ルシールおばあさんは私と阿紫花のお兄さんの足元に転がっている私にそっくりな
「エリ公女様、先を急ぎましょう」
「で、ですが、ナルミは?」
「アイツなら舞踏会デビューだよ」
その言葉に私達は戸惑う。
あの、ちょっと言い方は悪いかも知れないですが、ものすごく怒りやすい鳴海お兄さんが社交界デビューした上、舞踏会デビューもしている?
あんまり想像できない光景ですね。
そう思いながら車に乗り込んでいこうとするルシールおばあさんを追いかけようとした私の手を握り締めて、私の行動を繋ぎ止める阿紫花のお兄さんに小首を傾げ、ルシールおばあさんとレッシュさんを見る。
二人とも頷いて先に行ってしまいました。
「お兄さん、追い掛けなくて良いんですか?」
「アッチは追い掛けなくても良いんですよ。それよりも奴さんに捕まっているときに何か変なことをされませでんしたかい?」
「変なこと?」
「あ、あー、墓穴を掘っちまいやしたね」
煙草の火を踏み消すお兄さんは右手で顔を覆いながら「この事は社長さんにはご内密に」と言われて、よく分からないけれど。
今は素直に頷いておきましょう。
「お兄さんは」と言葉を続けようとしたとき、彼は自分の唇に人差し指を添えて、静かにするようにジェスチャーを出してきました。
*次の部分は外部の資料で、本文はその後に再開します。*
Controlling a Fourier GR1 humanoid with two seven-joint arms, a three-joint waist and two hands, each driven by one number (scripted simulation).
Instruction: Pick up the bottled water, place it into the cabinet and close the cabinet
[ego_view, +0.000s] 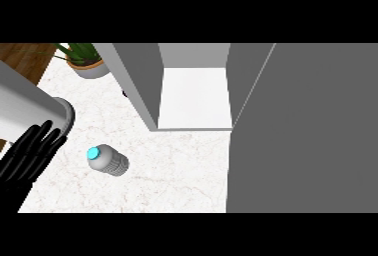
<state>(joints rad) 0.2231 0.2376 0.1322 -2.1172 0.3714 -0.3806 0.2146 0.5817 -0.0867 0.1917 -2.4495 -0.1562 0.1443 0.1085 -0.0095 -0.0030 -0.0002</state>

何かまだ居るのかな?と電光丸をいつでも引き抜けるように刀袋の紐を解いて、周囲を警戒する私の手を優しく握ってきた阿紫花のお兄さんに驚く。
「お嬢さん、あたしに全部くれる話」
「は、はい」
「あれ、無しにしましょうぜ」
「え?」
ドキドキしていたのがウソだったかのように身体が強張り、どうして?と話し掛けようと彼に近付いたその時、苦くて辛いヌルヌルとしたものが唇に触れる。
きす、されてる?
「んッ…ッ、や…!」
電光丸を落としながら阿紫花のお兄さんのロングコートの背中を引っ張り、ガリッと彼の唇を噛んでしまい、ペタンと地面にへたり込んでしまう。
はじめての、キスだったのに、どうして?
「ははあ、ヤンチャな事で」
「な、なんで…」
唇を伝う血を舐めて笑う阿紫花のお兄さんを見上げて思わず、目尻に涙を溜めながら彼を睨む。